KMX thesis for this collar
The market-implied 1-standard-deviation range for KMX extends from approximately $46.30 on the downside to $58.66 on the upside. A KMX collar hedges an existing long KMX position with a protective put while financing the put cost via a short call; when the premiums roughly offset, the collar acts as a near-zero-cost insurance band around the current spot. Current KMX IV rank near 16.80% sits in the lower third of its 1-year distribution, where IV often re-expands toward the mean; this favors premium-buying structures and disadvantages premium-selling structures on KMX at 41.10%. As a Consumer Cyclical name, KMX options can move on sector-level news flow (peer earnings, regulatory updates, industry-specific macro data) in addition to KMX-specific events.
KMX collar positions are structurally neutral (protective); the modeled P&L assumes European-style exercise at expiration and ignores early assignment, transaction costs, dividends paid before expiry on the stock leg (when present), and the bid-ask spread on the listed chain. KMX positions also carry Consumer Cyclical sector concentration risk; news flow inside the sector (peer earnings, regulatory shifts, supply-chain headlines) can move KMX alongside the broader basket even when KMX-specific fundamentals are unchanged. Always rebuild the position from current KMX chain quotes before placing a trade.
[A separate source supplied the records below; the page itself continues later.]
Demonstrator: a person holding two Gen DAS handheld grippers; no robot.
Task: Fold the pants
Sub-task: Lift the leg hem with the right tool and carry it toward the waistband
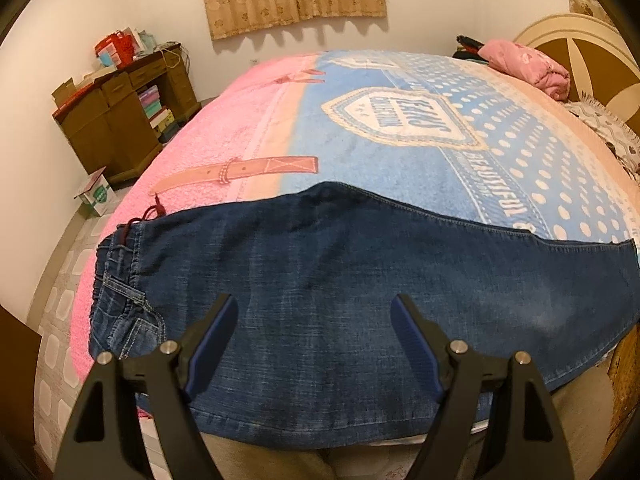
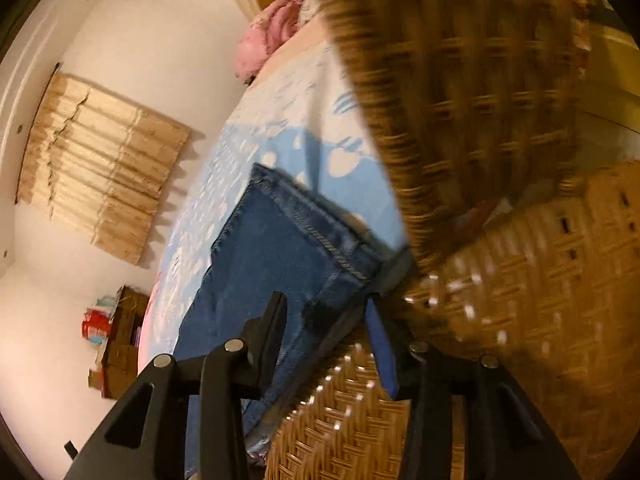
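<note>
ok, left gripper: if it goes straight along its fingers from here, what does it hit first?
Most likely the jeans. The left gripper is open and angled down at the denim spread across the bed, with nothing between the fingers and the cloth. The remaining gap is unclear through the fisheye.

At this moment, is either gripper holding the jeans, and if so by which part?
Nothing is held. The left gripper hangs open above the jeans; the right gripper is open near the hem end, its pads not pressing the denim.
</note>
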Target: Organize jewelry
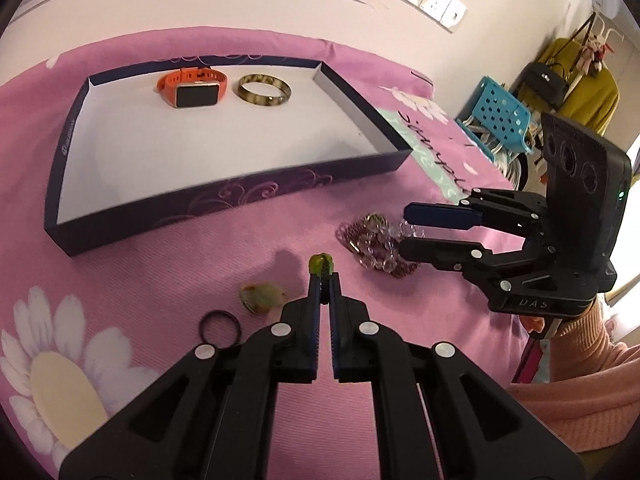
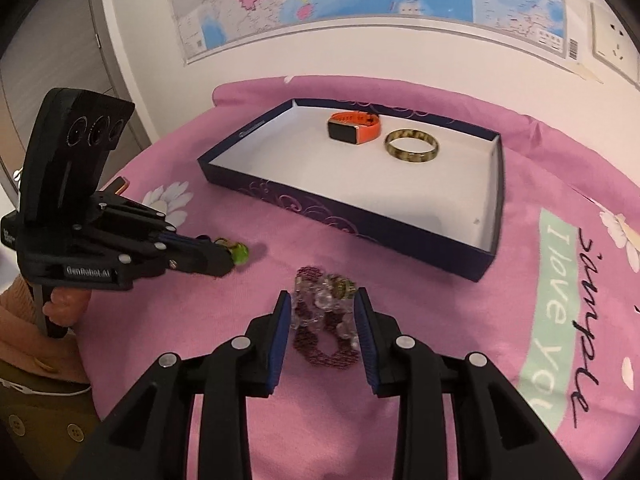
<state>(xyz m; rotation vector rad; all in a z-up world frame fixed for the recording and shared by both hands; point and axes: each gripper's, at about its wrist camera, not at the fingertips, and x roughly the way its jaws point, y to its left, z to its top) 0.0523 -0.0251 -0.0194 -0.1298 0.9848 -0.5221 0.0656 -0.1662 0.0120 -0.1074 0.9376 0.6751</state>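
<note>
A dark purple tray (image 1: 224,200) with a white floor holds an orange watch (image 1: 192,88) and a mottled bangle (image 1: 264,90); the tray (image 2: 360,228) also shows in the right wrist view. My left gripper (image 1: 325,276) is shut on a small green jewel (image 1: 319,262), just above the pink cloth. My right gripper (image 2: 323,300) stands open around a heap of clear and purple bead bracelets (image 2: 320,320) lying on the cloth, one pad on each side. From the left wrist view, the right gripper (image 1: 404,231) reaches into the bead heap (image 1: 372,240).
A pale green stone piece (image 1: 264,298) and a black ring (image 1: 220,328) lie on the pink flowered cloth left of my left gripper. A pink sleeve (image 1: 580,380) is at the right. A blue basket (image 1: 498,120) stands beyond the table edge.
</note>
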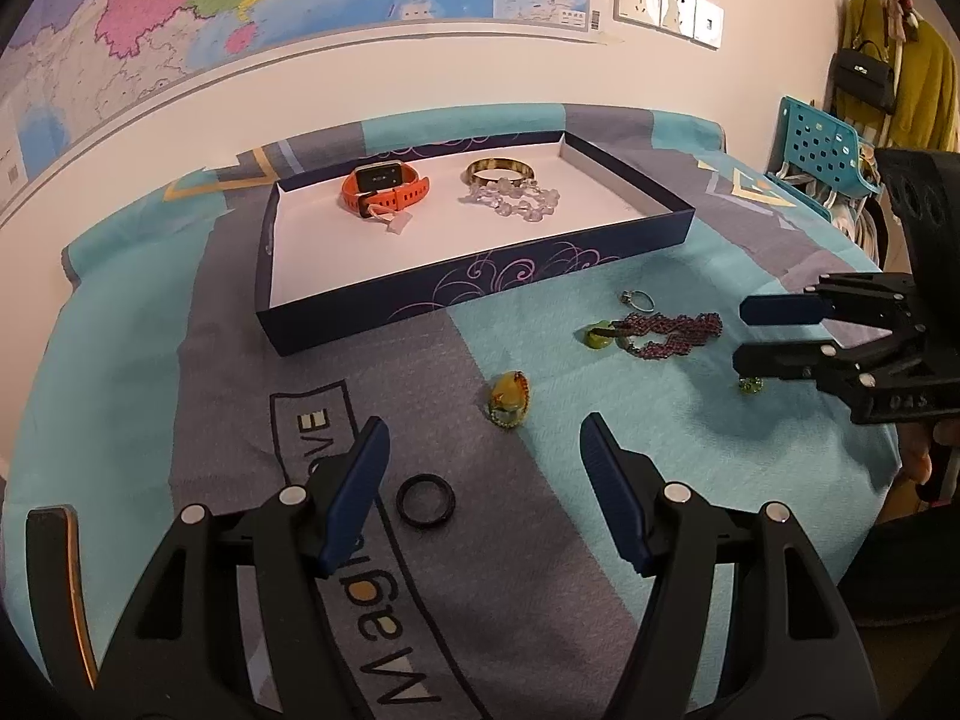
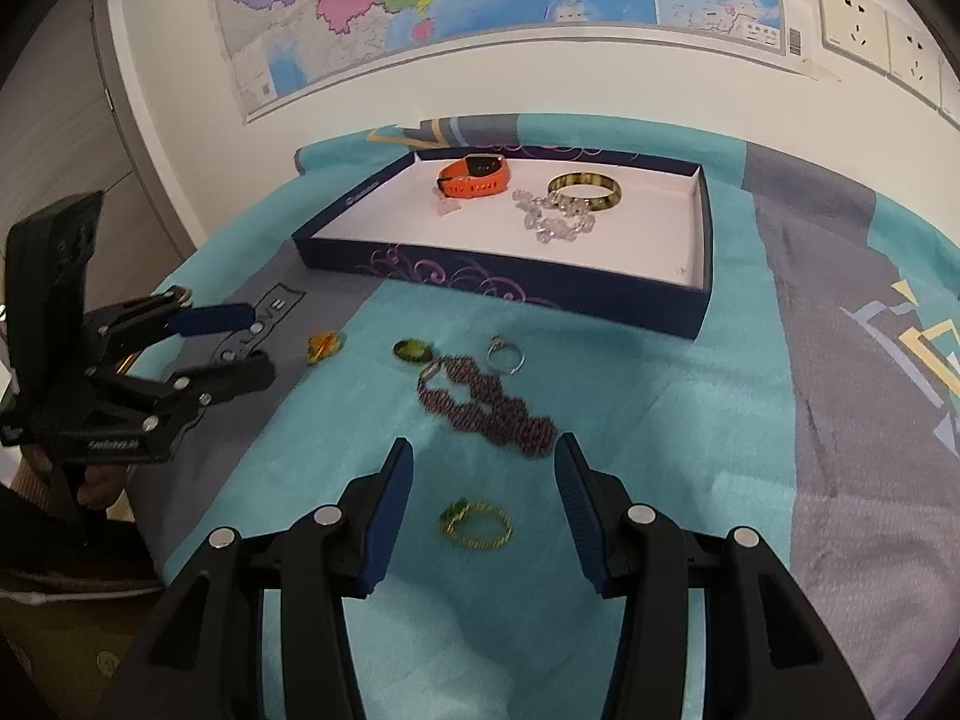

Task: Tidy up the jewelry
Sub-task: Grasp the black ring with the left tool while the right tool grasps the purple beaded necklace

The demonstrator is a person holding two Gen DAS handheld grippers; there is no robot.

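Observation:
A dark blue tray (image 1: 480, 288) (image 2: 510, 291) holds an orange watch (image 1: 384, 186) (image 2: 475, 176), a gold bangle (image 1: 501, 169) (image 2: 585, 190) and a clear bead bracelet (image 1: 516, 203) (image 2: 555, 217). On the cloth lie a black ring (image 1: 425, 500), an amber pendant (image 1: 510, 401) (image 2: 324, 347), a green stone (image 1: 598, 337) (image 2: 411, 351), a silver ring (image 1: 637, 299) (image 2: 505, 355), a purple bead bracelet (image 1: 669, 333) (image 2: 489, 405) and a gold-green ring (image 1: 750, 384) (image 2: 477, 525). My left gripper (image 1: 483, 450) (image 2: 261, 336) is open above the black ring. My right gripper (image 2: 483, 474) (image 1: 739, 333) is open above the gold-green ring.
The table wears a teal and grey cloth (image 1: 600, 540) (image 2: 780, 480). A wall with a map (image 1: 240, 12) stands behind it. A blue plastic chair (image 1: 822, 150) and hanging clothes (image 1: 900, 72) are at the far right.

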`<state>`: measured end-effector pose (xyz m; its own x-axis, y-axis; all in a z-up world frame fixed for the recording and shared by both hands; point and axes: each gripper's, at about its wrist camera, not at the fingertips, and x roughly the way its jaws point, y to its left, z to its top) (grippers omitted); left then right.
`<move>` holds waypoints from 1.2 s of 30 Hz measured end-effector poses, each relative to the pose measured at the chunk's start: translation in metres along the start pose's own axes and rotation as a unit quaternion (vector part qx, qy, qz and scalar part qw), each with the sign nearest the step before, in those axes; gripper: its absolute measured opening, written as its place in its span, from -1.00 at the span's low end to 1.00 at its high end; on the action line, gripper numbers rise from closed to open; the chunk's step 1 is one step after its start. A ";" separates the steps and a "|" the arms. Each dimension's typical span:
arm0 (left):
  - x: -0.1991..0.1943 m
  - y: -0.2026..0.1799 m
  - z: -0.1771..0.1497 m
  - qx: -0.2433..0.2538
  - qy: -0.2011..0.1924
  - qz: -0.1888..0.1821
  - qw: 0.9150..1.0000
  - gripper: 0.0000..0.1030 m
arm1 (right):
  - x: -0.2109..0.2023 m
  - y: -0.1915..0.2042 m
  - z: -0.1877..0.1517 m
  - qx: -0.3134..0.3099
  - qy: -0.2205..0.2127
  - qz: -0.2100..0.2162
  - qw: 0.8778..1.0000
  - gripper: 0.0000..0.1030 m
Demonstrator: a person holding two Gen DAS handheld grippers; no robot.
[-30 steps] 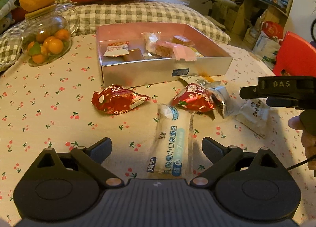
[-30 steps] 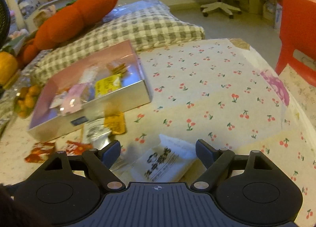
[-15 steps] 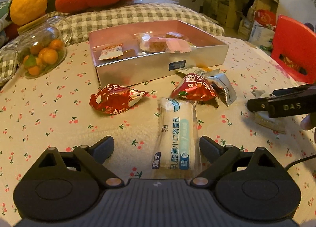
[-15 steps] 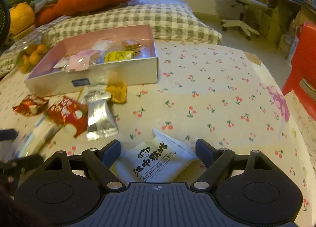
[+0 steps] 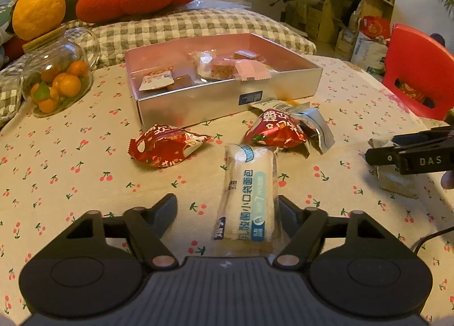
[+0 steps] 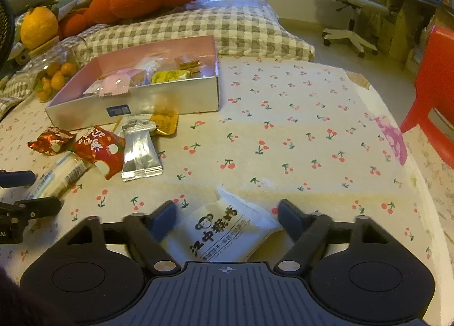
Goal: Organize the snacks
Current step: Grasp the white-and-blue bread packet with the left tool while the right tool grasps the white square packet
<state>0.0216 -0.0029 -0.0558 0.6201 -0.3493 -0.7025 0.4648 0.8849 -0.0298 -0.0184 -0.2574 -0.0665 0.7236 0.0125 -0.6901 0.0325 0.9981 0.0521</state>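
On the cherry-print tablecloth lies a long white bread packet between the fingers of my left gripper. Its jaws are closing: the right finger is at the packet's edge, the left one stands clear. My right gripper has its closing jaws around a white packet with a monkey logo, fingers at its edges, the wrapper unsquashed. A silver box with a pink inside holds several wrapped snacks. In front of it lie two red packets and a silver one.
A yellow packet rests against the box front. A glass jar of small oranges stands at the left, a checked pillow behind the box. A red chair is beside the table's right edge.
Both pairs of jaws have narrowed around their packets. The right gripper has rolled level and come slightly down over the monkey-logo packet. The left gripper has stayed over the bread packet.
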 end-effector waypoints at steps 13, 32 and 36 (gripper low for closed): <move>-0.006 0.008 0.008 -0.032 0.009 -0.020 0.999 -0.47 | 0.000 0.003 0.006 0.003 0.013 0.015 1.000 -0.73; -0.016 0.021 0.014 -0.087 0.043 -0.046 0.994 -0.63 | -0.016 -0.024 0.015 0.112 0.017 0.078 0.990 -0.98; -0.015 0.021 0.013 -0.090 0.044 -0.051 0.994 -0.59 | -0.018 -0.028 0.015 0.128 0.027 0.066 0.989 -0.70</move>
<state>0.0304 0.0171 -0.0371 0.5138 -0.4188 -0.7488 0.3964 0.8899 -0.2257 -0.0218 -0.2860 -0.0448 0.6955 0.1509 -0.7025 0.1195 0.9398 0.3201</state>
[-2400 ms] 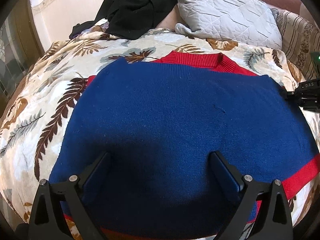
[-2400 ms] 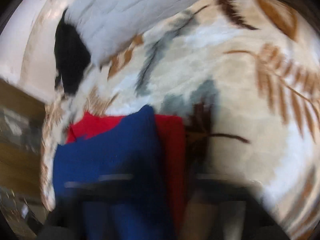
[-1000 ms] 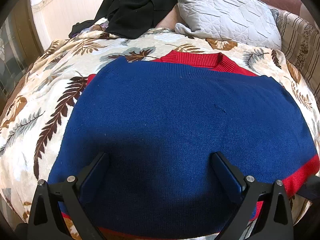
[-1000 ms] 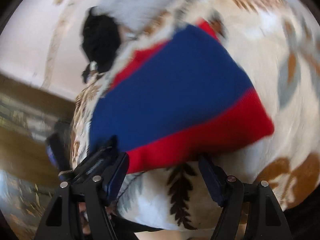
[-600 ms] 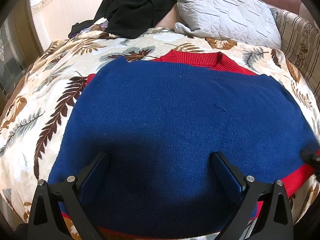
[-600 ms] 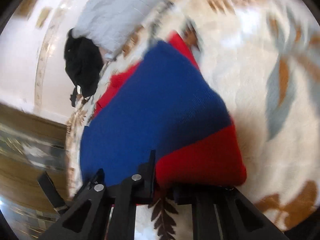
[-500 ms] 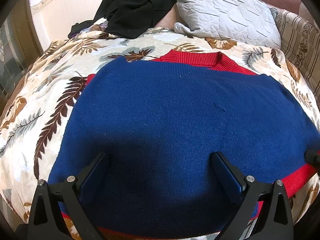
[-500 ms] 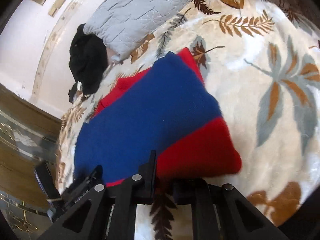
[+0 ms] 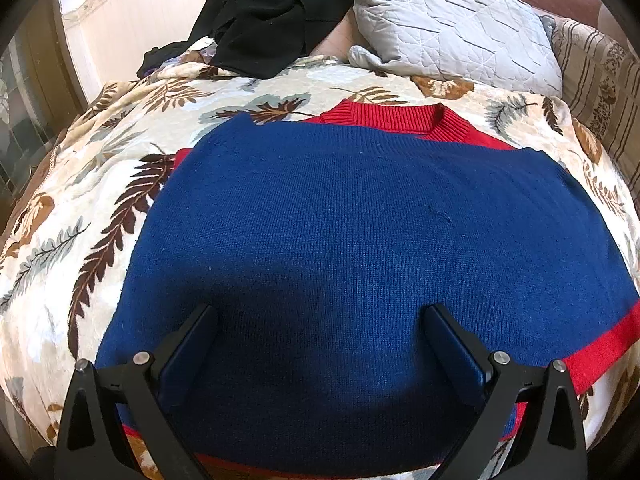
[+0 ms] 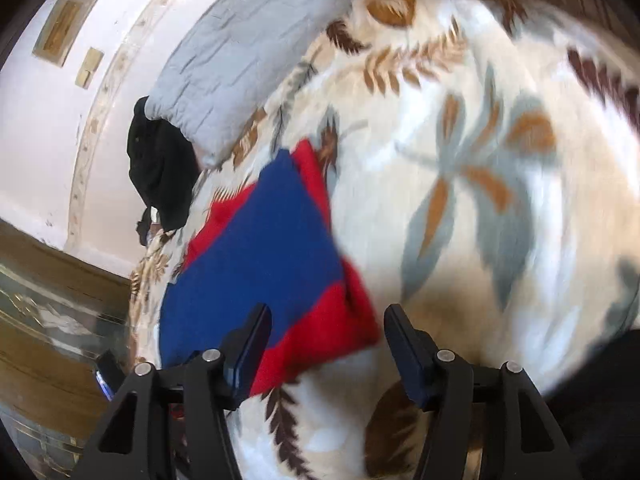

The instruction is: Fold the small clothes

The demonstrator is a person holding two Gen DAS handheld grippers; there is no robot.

Frequently asked questions
- What is a collar on KMX?
- A collar on KMX is the collar strategy applied to KMX (stock). The strategy is structurally neutral (protective): A collar pairs long stock with a protective out-of-the-money put financed by a short out-of-the-money call, capping both tails of the position around the current spot. With KMX stock trading near $52.48, the strikes shown on this page are snapped to the nearest listed KMX chain strike and the premiums come straight from the end-of-day bid/ask midpoint.
- How are KMX collar max profit and max loss calculated?
- Max profit roughly equals short-call strike minus cost basis plus net premium; max loss roughly equals cost basis minus long-put strike minus net premium. Breakeven shifts by the net premium. For the KMX collar priced from the end-of-day chain at a 30-day expiry (ATM IV 41.10%), the computed maximum profit is $259.50 per contract and the computed maximum loss is -$240.50 per contract. Live intraday quotes will differ as the chain moves through the trading session.
- What is the breakeven for a KMX collar?
- The breakeven for the KMX collar priced on this page is roughly $52.41 at expiration, derived from end-of-day chain premiums. Breakeven is the underlying price at which the strategy's P&L crosses zero ignoring transaction costs and assignment risk. The current KMX market-implied 1-standard-deviation expected move is approximately 11.78%; if the move sits well outside the breakeven distance, the structure's risk-reward becomes correspondingly tighter.
- When should you consider a collar on KMX?
- Collars on KMX hedge an existing long KMX stock position; the long put sets a floor while the short call finances it, often run as a near-zero-cost hedge during expected volatility windows.
- How does current KMX implied volatility affect this collar?
- KMX ATM IV is at 41.10% with IV rank near 16.80%, which is on the low end of its 1-year range. Premium-buying structures (long call, long put, debit spreads) are relatively cheap in this regime; premium-selling structures collect less credit per unit risk.